Multinear consists of several components:

- **CLI (`cli/` folder)**: Command-line interface for initializing projects and starting the web server.
- **Web Server (`main.py`)**: A FastAPI application serving API endpoints and static Svelte frontend files.
- **Engine (`engine/` folder)**:
  - **Run Management (`run.py`)**: Handles execution of tasks and evaluation.
  - **Storage (`storage.py`)**: Manages data models and database operations using SQLAlchemy.
  - **Evaluation (`evaluate.py`, `checklist.py`)**: Provides evaluation mechanisms for task outputs.
- **API (`api/` folder)**: Defines API routes and schemas for interaction with the frontend.
- **Utilities (`utils/capture.py`)**: Captures task execution output and logs.
- **Frontend**: A Svelte-based interface for interacting with the platform (located in `multinear/frontend/`).

## Development

To install Multinear and its dependencies for local development, run:

```bash
git clone https://github.com/multinear/multinear
cd multinear
make install
```

This will install the required Python packages.

## Contributing

Contributions are welcome!
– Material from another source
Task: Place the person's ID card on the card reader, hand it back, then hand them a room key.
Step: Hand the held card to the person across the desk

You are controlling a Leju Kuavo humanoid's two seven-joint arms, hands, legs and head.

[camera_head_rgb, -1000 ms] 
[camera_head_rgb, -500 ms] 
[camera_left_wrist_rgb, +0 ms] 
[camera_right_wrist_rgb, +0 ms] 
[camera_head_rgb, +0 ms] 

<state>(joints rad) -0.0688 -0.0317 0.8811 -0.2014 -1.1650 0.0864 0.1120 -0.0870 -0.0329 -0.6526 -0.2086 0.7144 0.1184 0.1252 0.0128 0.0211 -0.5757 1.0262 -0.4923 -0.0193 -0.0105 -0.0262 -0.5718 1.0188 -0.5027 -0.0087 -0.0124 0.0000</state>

To contribute:

1. Fork the repository.
2. Create a new branch for your feature or bugfix.
3. Make your changes with clear commit messages.
4. Submit a pull request to the `main` branch.

Please ensure that your code adheres to the project's coding standards and passes all tests.

## License

Multinear is released under the [MIT License](LICENSE). You are free to use, modify, and distribute this software as per the terms of the license.